Ab-initio spin dynamics applied to nanoparticles: canted magnetism of a finite Co chain along a Pt(111) surface step edge

TL;DR

This paper extends relativistic spin dynamics methods to surface nanostructures, successfully predicting the canted magnetic ground state of a finite Co chain on Pt(111) with experimental agreement.

Contribution

It introduces a relativistic adiabatic spin dynamics approach for surface nanostructures and applies it to reveal canted magnetism in a Co chain on Pt(111).

Findings

Excellent agreement with experimental spin orientation.

Observation of noncollinear spin and orbital moments.

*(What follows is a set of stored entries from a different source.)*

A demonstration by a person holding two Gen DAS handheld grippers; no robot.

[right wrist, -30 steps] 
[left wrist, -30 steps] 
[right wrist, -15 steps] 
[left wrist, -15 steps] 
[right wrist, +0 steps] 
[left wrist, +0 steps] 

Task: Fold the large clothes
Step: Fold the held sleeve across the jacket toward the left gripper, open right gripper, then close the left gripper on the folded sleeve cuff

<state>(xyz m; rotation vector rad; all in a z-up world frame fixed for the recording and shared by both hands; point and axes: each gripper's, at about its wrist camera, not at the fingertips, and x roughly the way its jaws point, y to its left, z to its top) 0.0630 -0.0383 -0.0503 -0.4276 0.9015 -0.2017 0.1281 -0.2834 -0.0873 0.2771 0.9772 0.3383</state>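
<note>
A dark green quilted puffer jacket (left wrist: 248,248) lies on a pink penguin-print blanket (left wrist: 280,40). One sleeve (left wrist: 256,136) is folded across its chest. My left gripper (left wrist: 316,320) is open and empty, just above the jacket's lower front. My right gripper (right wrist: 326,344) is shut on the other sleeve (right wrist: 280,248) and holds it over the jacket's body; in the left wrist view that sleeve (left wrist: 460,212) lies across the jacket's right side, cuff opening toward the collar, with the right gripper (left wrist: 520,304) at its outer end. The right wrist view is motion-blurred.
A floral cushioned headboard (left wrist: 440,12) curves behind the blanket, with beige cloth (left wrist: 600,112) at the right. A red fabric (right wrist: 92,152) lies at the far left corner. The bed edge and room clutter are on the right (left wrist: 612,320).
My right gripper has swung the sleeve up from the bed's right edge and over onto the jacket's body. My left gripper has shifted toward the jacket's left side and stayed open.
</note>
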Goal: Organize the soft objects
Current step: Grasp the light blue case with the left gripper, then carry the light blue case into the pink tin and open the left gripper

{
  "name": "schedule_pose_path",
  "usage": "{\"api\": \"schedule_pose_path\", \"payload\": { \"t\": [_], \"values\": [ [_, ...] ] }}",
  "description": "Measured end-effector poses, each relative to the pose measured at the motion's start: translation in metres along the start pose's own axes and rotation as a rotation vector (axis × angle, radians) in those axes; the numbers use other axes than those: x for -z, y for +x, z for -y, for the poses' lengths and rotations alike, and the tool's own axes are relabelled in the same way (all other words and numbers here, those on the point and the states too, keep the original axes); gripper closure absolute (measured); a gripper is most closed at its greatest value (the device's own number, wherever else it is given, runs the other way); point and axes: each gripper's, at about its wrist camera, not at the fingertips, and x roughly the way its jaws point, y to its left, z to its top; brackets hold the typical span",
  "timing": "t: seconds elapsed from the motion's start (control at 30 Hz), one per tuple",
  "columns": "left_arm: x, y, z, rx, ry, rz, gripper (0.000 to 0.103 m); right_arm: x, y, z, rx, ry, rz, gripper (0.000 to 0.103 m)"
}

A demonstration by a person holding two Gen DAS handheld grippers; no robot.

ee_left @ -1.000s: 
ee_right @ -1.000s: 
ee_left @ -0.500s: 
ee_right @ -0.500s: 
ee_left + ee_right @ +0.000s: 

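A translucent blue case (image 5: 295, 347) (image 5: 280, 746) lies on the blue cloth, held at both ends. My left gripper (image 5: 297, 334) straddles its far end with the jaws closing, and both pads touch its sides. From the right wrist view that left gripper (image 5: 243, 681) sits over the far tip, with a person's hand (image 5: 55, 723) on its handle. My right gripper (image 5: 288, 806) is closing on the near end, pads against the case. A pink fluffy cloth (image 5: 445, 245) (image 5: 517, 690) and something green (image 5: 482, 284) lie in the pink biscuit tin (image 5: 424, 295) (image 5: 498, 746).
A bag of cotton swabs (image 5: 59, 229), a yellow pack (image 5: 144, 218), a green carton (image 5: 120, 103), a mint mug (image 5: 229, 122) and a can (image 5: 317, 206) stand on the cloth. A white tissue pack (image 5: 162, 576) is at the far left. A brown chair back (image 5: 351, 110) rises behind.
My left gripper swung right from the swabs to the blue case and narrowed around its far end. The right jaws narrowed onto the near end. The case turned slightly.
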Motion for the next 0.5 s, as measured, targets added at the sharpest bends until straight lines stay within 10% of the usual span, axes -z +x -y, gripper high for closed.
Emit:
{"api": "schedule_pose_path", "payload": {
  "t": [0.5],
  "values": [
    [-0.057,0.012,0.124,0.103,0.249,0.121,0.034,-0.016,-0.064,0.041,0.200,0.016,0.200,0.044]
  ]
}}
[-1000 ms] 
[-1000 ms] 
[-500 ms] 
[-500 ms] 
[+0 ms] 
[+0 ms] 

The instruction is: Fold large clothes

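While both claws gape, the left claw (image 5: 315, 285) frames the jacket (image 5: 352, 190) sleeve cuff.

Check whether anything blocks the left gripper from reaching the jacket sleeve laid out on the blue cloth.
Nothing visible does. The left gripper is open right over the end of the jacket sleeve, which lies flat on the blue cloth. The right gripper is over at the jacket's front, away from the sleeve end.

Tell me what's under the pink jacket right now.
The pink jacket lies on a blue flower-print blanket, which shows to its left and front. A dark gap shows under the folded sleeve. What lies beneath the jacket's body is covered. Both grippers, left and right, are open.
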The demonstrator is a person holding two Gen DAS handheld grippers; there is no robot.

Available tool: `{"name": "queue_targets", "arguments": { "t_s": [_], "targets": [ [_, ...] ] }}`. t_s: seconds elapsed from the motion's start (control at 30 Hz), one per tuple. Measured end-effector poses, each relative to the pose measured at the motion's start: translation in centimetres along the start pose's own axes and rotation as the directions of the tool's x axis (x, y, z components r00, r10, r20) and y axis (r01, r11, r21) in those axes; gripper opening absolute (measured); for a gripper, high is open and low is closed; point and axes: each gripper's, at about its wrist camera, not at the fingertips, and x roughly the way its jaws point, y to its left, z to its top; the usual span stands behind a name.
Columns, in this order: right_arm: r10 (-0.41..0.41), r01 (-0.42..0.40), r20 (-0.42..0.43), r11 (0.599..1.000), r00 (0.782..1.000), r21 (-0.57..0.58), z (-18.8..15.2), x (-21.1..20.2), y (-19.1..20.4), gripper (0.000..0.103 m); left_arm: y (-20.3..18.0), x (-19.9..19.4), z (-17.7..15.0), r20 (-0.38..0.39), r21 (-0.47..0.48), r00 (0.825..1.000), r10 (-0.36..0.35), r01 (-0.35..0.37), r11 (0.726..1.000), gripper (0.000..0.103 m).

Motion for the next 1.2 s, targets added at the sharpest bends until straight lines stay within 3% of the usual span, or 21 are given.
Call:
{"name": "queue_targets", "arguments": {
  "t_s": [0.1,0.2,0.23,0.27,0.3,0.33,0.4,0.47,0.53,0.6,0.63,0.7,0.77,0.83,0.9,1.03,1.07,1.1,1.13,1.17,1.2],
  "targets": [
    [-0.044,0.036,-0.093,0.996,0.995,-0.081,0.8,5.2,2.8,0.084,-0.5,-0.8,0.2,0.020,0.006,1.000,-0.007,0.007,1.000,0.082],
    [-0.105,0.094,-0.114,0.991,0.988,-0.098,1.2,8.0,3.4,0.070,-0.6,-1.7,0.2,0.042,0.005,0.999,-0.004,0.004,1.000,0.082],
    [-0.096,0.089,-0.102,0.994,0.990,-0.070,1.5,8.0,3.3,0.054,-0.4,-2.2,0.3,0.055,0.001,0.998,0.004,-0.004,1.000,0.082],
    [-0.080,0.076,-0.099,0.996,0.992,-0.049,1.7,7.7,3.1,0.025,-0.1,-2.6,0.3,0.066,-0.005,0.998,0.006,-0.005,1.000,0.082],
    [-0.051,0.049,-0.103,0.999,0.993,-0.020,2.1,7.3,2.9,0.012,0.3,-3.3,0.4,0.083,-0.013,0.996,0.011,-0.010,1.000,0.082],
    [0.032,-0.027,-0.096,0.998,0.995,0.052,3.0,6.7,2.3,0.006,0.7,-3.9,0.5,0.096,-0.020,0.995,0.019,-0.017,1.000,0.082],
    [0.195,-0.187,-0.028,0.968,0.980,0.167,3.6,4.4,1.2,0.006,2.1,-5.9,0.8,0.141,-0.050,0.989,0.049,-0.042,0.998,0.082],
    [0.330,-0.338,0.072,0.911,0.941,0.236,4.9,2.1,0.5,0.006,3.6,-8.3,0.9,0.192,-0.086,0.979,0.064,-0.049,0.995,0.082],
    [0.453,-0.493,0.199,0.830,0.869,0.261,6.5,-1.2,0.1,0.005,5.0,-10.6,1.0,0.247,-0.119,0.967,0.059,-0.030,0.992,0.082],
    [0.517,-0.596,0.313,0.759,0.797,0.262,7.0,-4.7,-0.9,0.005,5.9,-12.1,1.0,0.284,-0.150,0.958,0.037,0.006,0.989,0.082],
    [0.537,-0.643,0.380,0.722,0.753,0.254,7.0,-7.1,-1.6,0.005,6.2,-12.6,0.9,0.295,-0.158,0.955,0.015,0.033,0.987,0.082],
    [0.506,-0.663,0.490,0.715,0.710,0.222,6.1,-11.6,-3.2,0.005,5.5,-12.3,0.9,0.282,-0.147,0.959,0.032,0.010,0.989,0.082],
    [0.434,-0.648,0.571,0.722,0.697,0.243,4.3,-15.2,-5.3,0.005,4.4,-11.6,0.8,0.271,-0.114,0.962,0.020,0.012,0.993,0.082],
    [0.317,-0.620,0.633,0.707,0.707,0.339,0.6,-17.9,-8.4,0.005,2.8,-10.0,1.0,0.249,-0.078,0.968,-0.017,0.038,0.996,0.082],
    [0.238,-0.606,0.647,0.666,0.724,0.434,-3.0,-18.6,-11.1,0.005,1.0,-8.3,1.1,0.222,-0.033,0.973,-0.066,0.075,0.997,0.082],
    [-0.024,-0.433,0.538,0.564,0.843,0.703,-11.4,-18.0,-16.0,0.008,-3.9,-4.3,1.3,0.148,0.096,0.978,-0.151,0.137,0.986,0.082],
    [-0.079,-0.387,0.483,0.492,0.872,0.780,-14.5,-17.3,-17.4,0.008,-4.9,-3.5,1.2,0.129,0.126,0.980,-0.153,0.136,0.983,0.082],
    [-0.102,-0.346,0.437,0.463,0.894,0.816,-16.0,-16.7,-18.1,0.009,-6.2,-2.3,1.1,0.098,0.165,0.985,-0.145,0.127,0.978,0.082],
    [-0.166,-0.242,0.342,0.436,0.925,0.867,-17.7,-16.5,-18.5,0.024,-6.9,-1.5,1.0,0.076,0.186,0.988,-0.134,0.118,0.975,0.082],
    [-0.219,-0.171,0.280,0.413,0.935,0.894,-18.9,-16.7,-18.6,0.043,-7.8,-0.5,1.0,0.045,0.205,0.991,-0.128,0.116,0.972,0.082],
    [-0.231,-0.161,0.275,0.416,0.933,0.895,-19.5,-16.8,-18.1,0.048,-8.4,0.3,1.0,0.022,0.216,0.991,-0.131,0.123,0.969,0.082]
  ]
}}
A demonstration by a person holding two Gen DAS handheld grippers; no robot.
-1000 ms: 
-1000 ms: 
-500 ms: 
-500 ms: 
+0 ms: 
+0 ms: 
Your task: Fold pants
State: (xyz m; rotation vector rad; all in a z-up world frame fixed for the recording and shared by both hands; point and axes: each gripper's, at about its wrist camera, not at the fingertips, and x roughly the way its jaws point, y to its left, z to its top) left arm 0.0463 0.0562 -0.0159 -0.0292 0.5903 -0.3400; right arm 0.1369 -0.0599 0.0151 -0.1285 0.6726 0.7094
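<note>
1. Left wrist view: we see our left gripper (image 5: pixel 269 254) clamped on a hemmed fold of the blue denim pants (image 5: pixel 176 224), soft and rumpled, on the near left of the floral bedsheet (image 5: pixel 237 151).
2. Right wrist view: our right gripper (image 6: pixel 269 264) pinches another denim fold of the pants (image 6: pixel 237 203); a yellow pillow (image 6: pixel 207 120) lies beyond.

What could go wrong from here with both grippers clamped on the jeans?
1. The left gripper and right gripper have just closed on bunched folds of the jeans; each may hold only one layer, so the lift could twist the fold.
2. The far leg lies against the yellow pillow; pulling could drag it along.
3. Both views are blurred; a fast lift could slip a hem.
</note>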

Symmetry reduction leads to canted magnetic states.

Abstract

In order to search for the magnetic ground state of surface nanostructures we extended first principles adiabatic spin dynamics to the case of fully relativistic electron scattering. Our method relies on a constrained density functional theory whereby the evolution of the orientations of the spin-moments results from a semi-classical Landau-Lifshitz equation. This approach is applied to a study of the ground state of a finite Co chain placed along a step edge of a Pt(111) surface. As far as the ground state spin orientation is concerned we obtain excellent agreement with the experiment. Furthermore we observe noncollinearity of the atom-resolved spin and orbital moments. In terms of magnetic force theorem calculations we also demonstrate how a reduction of symmetry leads to the existence of canted magnetic states.